In opposition to its sibling, the Core i9-9900KS, the Core i7-11700K typically received, however Cutress discovered Intel’s declare of a 19-percent enhance in IPC (directions per clock) to rely largely on the workload. Floating-point operations achieved that 19 p.c, however integer workloads typically sank to 13 p.c, and even 7 p.c for multi-threaded workloads.
Maybe the Core i7-11700K’s most disappointing exhibiting was in gaming. The Ryzen 7 5800X largely outpaced it in recreation settings the place the GPU didn’t bottleneck the chips.
Why even purchase Rocket Lake?
If a chip runs hotter, and doesn’t all the time go sooner, it will appear this contest is already over earlier than Intel’s Eleventh-gen Rocket Lake even launches. However these are irritating instances for PC fans, when a few of the most fascinating elements are in brief provide, together with Ryzen 5000.
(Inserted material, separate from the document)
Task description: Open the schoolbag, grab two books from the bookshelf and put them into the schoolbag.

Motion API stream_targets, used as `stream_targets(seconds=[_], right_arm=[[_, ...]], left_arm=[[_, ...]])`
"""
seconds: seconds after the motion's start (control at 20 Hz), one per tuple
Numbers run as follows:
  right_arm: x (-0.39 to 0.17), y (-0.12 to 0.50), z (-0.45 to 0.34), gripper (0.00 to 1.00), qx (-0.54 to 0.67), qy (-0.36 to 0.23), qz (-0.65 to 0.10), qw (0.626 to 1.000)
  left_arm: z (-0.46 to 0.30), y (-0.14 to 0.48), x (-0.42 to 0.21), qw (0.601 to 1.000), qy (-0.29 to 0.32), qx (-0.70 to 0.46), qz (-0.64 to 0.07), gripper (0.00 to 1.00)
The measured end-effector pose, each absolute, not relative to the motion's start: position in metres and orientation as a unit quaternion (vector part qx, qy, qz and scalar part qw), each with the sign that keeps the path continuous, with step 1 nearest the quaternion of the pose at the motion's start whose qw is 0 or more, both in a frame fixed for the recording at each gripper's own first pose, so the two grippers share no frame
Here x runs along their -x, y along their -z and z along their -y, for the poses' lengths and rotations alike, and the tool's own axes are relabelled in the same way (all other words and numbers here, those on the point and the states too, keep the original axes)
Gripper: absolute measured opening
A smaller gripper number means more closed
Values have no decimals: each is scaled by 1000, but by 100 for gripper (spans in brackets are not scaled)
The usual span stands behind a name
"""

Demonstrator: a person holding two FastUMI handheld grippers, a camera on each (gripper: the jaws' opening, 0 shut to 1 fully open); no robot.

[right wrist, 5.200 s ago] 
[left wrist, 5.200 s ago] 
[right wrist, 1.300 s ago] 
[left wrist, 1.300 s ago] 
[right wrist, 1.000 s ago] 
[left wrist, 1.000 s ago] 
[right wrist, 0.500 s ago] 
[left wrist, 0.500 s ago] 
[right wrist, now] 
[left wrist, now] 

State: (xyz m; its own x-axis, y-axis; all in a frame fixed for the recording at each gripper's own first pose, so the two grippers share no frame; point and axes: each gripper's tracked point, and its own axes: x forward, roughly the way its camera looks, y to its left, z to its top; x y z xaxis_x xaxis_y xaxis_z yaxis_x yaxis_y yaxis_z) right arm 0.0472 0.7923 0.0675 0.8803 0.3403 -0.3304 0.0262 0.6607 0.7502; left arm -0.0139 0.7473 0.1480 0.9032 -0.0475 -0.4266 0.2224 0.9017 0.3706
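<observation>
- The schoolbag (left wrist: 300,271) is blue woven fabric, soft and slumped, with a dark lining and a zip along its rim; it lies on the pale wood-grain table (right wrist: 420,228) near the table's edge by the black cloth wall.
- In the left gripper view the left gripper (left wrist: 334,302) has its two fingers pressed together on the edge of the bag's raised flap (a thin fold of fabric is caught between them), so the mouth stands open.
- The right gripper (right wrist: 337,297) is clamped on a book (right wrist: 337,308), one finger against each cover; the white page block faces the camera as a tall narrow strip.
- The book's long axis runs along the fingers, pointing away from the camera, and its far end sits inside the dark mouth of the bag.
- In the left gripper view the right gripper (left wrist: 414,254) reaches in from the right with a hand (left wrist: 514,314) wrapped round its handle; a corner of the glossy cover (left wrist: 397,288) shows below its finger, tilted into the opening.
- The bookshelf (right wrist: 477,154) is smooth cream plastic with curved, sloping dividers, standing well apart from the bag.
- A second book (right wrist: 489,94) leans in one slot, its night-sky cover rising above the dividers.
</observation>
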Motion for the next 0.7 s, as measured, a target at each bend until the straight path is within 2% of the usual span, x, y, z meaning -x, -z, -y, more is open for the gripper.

Cutress acknowledges the problem of recommending Ryzen 5000 when you’ll be able to’t really purchase it. “Our outcomes clearly present that Intel’s efficiency, whereas substantial, nonetheless trails its principal competitor, AMD. In a core-for-core comparability, Intel is barely slower and much more inefficient. The sensible cash can be to get the AMD processor,” Cutress wrote. “Nonetheless, resulting from excessive demand and [AMD’s] prioritizing industrial and enterprise contracts, the one elements available on retail cabinets proper now are from Intel.”
Cutress closes by saying that, all testing apart, getting chip for worth is best than getting a greater chip for a horrible worth—if you will discover it in any respect. “The clear reply throughout this chip crunch,” Cutress advises, “is to purchase the processor you will discover at an inexpensive worth.”